Friday, 10 February 2012

Remember when I was an Olympic diver......?

Good evening to you all. So, this and that has happened since my last post, the main thing being some other cancery people and I got to watch/meet some of the Olympic diving team. Obviously I know loads about diving (get on board, jump off board, MAKE FUCKING HUGE SPLASH) so I was able to impress everyone with my amazing insight into the world of diving (NO SNORKELS HERE). It came to my attention when I got to Ponds Forge (absolutely giant swimming pool in Sheffield, size of a whale times a mountain times my bum) that this was the first time I'd been near a swimming pool since primary school and I was impressed at how well I've avoided exercise over the course of my life. As those of you in England will know, there is currently snow EVERYWHERE, on cats and rats and ceilings and palm trees and forks and chairs and so the whole world is in chaos and my bus was a year late and I had a massive breakfast cob, sausage, eggs and mushrooms and I can't walk and eat and avoid snow and yet after all this I still managed to arrive on time. Then I dropped my breakfast cob on the toilet floor. Actually I did that later but I carried it for years because stuff kept happening and then I fucking dropped it and I am a human disaster. But anyway there was fun on trampolines, or rather fun on trampolines while I watched because of my chronic phobia of breaking any more of me. Let's not forget that I broke a rib coughing so god only knows what a trampoline could to to me, haha :)

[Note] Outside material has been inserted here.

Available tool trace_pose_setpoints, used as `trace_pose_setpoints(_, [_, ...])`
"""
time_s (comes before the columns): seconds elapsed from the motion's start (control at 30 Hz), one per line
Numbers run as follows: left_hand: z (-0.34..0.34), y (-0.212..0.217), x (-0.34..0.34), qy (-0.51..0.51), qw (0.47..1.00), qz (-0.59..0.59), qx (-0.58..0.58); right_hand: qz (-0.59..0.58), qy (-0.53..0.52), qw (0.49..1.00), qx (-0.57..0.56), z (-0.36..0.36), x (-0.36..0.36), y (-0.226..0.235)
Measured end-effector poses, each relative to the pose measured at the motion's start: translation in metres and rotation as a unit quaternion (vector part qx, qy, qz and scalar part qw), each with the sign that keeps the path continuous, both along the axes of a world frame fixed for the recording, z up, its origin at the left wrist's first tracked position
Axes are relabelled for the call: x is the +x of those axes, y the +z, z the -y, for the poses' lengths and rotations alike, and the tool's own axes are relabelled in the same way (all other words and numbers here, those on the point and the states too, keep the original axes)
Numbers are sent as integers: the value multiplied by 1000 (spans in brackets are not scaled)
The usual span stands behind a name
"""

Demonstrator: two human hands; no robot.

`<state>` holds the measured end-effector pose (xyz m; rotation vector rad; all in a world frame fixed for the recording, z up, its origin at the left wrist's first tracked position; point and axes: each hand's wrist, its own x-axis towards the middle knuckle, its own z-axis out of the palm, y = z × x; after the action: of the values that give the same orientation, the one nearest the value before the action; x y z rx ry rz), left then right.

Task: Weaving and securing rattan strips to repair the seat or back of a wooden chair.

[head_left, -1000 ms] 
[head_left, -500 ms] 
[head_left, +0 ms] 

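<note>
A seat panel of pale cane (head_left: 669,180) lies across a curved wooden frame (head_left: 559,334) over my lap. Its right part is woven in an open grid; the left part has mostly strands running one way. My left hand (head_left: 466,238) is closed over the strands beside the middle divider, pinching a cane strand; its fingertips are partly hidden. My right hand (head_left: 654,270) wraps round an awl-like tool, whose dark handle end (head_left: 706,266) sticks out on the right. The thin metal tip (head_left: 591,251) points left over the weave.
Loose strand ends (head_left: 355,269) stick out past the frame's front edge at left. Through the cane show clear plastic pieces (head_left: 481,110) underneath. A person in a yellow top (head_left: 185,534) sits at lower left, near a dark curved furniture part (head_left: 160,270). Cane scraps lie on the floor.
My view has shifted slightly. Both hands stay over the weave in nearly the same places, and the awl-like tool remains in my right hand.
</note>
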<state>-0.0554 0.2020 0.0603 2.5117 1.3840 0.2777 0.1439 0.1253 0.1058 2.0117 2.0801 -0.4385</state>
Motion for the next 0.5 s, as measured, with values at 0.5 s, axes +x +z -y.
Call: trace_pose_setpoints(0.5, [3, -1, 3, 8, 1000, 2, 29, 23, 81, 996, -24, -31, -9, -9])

Then we wandered down to the pool and we watched people jump off things and I discovered that diving is a lot more exciting in real life. Every time someone jumps off something your heart stops and doesn't start again until they resurface in one piece. It also turns out that walking ten metres horizontally is relatively easy, but walking ten metres vertically is a whole different kettle of fish. Small heart attack was had but luckily I was so red from how HOT it was in there (suddenly my thick cardigan, Docs and long skirt seemed a little overdressed) that no one really noticed. Got to play dares with how close to the edge of the 10m diving board we dared go because we're hardcore. By the end we all had our legs dangling over like the mental madmen we ill people are, after cancer I think we'd dangle our legs over the Grand Canyon. Or at least I would, but I'm an idiot and I frequently do stupid things that seem sensible at the time but then it rapidly becomes apparent that BOILING WATER BURNS. But yes, fun was had, even though I spent most of my time not knowing where to look due the lack of clothes and plethora of speedos. The Victorians really did have the right idea about swimming. I don't care if full body swimsuits are impractical, as my dress sense proves, it's not the practicality that counts, it's the amount of skin you can cover and magpies you can attract!

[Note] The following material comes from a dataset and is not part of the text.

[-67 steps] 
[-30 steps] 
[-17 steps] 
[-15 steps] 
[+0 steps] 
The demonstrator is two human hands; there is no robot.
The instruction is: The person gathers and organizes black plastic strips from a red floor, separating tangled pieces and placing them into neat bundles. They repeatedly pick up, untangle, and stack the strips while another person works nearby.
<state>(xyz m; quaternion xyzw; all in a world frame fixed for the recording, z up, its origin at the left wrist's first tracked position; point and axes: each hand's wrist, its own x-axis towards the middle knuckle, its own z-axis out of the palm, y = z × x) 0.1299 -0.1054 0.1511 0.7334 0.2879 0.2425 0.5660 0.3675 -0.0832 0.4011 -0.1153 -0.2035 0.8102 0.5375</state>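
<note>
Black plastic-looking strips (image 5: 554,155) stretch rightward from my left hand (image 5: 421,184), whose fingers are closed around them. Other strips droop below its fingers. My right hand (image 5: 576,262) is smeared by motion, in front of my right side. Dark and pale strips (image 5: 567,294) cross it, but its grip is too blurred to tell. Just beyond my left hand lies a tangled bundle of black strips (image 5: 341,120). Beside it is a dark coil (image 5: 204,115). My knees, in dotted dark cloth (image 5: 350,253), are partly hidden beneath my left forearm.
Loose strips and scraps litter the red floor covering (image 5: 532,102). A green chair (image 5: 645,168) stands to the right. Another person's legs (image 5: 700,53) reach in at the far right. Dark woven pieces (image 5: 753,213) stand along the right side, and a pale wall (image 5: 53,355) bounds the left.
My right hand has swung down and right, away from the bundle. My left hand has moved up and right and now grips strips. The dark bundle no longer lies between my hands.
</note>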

Then we all wandered over to Weston Park (the main cancer hospital) for a few hours to make a film about different types of vomit. It made me feel rather inadequate as I never realised how many sorts of vomit I've never vomited. Frothy vomit? Who the hell vomits frothy vomit? I want to find them and find out their secret. And all the biley vomit we made just looked like the poos I used to do when I was having radiotherapy so my brain was just confused and I'm fairly sure you didn't want to know what. But basically there's a million different voms for me to vom even though my vomming days are over. I often forget just how sick I used to be and how often. I HAVE BEEN SO ILL. What goes down must come up?

There have been no visits to hospitals for actual medical treatment (well, not my own treatment) so there is shit all to report. My legs are very very very sore after all the gallavanting, but then what do I expect after skipping around pools and parks and museums? I'm starting to realise that fatigue will always be a huge part of my life. But I am epically skilled at managing it so fuck you tiredness.

Sweets and murder time now anyway so I had better be off. This fat arse doesn't grow itself you know!

Constanzistanzistanzistan :) xXx

P.s It's not weird, you just found a fanny to hide in.